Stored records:
= Beginning of Section =

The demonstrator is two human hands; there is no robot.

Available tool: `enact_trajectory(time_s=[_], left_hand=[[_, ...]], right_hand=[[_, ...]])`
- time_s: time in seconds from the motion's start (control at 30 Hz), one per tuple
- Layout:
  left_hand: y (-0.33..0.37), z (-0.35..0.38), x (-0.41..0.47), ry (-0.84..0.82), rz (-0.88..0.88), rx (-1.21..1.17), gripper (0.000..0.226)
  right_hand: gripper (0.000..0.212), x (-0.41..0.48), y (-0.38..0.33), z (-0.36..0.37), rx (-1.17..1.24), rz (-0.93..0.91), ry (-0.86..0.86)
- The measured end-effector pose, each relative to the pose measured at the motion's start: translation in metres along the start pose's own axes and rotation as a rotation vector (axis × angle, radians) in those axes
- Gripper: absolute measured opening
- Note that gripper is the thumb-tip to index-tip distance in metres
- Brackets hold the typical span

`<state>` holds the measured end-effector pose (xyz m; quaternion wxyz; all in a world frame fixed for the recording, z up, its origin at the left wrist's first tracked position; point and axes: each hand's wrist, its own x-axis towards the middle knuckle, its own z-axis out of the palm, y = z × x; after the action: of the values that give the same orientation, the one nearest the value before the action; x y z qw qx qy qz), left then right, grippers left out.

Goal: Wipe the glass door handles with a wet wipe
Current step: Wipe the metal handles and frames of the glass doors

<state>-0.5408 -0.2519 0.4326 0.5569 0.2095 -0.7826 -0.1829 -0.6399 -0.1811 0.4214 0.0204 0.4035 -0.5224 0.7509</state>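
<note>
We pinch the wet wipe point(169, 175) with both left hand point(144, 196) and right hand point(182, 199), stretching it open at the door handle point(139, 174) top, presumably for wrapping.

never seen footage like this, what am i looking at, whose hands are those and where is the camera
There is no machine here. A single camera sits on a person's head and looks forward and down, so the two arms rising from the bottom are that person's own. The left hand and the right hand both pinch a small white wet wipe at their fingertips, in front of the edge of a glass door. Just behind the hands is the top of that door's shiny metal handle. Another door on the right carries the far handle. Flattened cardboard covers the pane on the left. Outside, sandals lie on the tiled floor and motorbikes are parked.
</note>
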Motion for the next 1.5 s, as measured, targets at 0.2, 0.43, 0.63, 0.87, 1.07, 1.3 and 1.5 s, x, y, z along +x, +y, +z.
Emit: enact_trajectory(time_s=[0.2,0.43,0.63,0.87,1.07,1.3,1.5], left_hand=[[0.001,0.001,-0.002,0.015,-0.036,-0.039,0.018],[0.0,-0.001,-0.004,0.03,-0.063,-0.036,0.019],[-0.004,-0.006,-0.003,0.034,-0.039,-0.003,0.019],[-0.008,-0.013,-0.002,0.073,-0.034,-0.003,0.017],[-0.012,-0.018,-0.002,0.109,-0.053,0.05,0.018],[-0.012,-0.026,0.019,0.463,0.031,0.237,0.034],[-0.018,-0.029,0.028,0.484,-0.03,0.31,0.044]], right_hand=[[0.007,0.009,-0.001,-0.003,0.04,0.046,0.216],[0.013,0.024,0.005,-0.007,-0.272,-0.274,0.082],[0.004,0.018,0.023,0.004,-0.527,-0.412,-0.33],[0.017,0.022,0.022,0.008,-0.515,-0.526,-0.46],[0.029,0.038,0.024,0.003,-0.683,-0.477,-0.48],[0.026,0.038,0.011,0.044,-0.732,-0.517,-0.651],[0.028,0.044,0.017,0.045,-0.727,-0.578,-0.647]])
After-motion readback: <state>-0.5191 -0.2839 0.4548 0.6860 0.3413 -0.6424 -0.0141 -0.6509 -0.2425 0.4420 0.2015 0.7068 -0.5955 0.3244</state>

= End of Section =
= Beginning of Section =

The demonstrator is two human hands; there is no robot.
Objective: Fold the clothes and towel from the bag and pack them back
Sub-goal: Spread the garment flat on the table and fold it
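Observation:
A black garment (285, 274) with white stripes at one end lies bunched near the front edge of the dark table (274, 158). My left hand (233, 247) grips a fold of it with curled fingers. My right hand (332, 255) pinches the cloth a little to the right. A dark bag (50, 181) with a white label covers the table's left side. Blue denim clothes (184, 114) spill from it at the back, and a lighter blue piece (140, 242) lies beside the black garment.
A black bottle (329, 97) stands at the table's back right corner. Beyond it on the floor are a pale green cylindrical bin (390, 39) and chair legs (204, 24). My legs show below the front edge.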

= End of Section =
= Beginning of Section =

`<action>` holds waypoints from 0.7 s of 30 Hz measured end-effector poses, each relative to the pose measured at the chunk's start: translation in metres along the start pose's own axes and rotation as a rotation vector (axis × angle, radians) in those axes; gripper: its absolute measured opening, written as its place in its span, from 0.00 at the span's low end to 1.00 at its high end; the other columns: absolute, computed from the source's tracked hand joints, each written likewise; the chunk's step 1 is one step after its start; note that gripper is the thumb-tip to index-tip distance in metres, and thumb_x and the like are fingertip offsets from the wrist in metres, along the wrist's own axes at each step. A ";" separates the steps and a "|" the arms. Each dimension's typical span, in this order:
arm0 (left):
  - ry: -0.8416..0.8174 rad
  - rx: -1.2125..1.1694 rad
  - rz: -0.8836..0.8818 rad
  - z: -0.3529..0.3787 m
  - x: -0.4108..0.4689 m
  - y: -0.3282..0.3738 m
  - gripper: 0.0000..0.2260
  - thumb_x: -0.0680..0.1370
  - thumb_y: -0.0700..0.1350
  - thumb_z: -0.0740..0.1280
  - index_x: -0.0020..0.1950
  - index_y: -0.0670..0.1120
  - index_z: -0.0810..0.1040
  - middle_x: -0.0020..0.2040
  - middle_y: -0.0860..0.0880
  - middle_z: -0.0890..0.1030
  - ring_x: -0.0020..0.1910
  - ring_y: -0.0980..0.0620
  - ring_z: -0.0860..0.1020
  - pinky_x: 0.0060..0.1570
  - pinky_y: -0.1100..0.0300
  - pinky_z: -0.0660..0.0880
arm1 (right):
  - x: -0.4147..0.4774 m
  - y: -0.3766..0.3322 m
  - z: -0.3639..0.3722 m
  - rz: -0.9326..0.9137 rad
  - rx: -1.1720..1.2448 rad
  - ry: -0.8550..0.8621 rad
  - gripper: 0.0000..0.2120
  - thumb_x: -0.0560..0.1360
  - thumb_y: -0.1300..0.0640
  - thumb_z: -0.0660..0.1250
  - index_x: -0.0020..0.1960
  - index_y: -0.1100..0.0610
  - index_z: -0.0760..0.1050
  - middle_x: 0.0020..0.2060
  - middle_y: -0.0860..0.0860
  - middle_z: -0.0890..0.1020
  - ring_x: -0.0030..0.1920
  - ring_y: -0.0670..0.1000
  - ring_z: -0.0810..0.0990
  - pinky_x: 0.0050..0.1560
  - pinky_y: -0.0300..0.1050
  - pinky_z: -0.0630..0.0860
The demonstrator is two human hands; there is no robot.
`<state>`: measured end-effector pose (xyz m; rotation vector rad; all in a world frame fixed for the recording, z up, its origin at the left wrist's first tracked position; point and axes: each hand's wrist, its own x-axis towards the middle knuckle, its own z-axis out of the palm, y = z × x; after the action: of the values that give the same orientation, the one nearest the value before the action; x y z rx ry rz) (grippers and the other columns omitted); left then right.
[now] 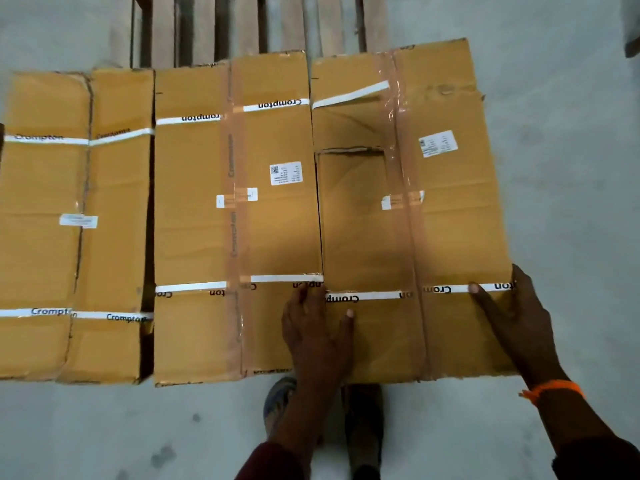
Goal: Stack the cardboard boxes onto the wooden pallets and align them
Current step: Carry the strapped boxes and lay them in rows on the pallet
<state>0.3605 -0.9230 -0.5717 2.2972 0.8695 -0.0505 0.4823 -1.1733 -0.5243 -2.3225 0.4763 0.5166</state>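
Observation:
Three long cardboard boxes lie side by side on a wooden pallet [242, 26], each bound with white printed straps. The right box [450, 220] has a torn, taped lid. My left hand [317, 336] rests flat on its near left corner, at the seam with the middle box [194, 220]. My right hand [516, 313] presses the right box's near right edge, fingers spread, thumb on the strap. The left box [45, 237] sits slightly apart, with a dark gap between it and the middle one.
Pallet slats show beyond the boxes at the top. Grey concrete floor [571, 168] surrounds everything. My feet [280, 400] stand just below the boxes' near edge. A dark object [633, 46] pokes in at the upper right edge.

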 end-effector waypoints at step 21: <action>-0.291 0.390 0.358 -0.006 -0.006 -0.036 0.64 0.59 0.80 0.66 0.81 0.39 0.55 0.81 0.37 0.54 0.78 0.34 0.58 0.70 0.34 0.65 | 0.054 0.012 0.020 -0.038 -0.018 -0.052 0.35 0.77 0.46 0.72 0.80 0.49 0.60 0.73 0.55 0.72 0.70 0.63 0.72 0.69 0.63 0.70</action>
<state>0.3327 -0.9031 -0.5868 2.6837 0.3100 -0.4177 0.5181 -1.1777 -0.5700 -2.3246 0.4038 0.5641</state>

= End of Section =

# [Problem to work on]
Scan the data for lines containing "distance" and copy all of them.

# [Solved problem]
- Note that gripper is the thumb-tip to index-tip distance in metres
`<action>` holds waypoints from 0.7 s of 30 Hz measured end-effector poses, each relative to the pose measured at the chunk's start: translation in metres along the start pose's own axes and rotation as a rotation vector (axis × angle, radians) in those axes; gripper: its absolute measured opening, written as its place in its span, from 0.00 at the span's low end to 1.00 at its high end; the other columns: absolute, computed from the source's tracked hand joints, each written likewise; the chunk's step 1 is one step after its start; note that gripper is the thumb-tip to index-tip distance in metres, and thumb_x and the like are fingertip offsets from the wrist in metres, along the wrist's own axes at each step. A ";" separates the steps and a "|" the arms. Each dimension's typical span, in this order:

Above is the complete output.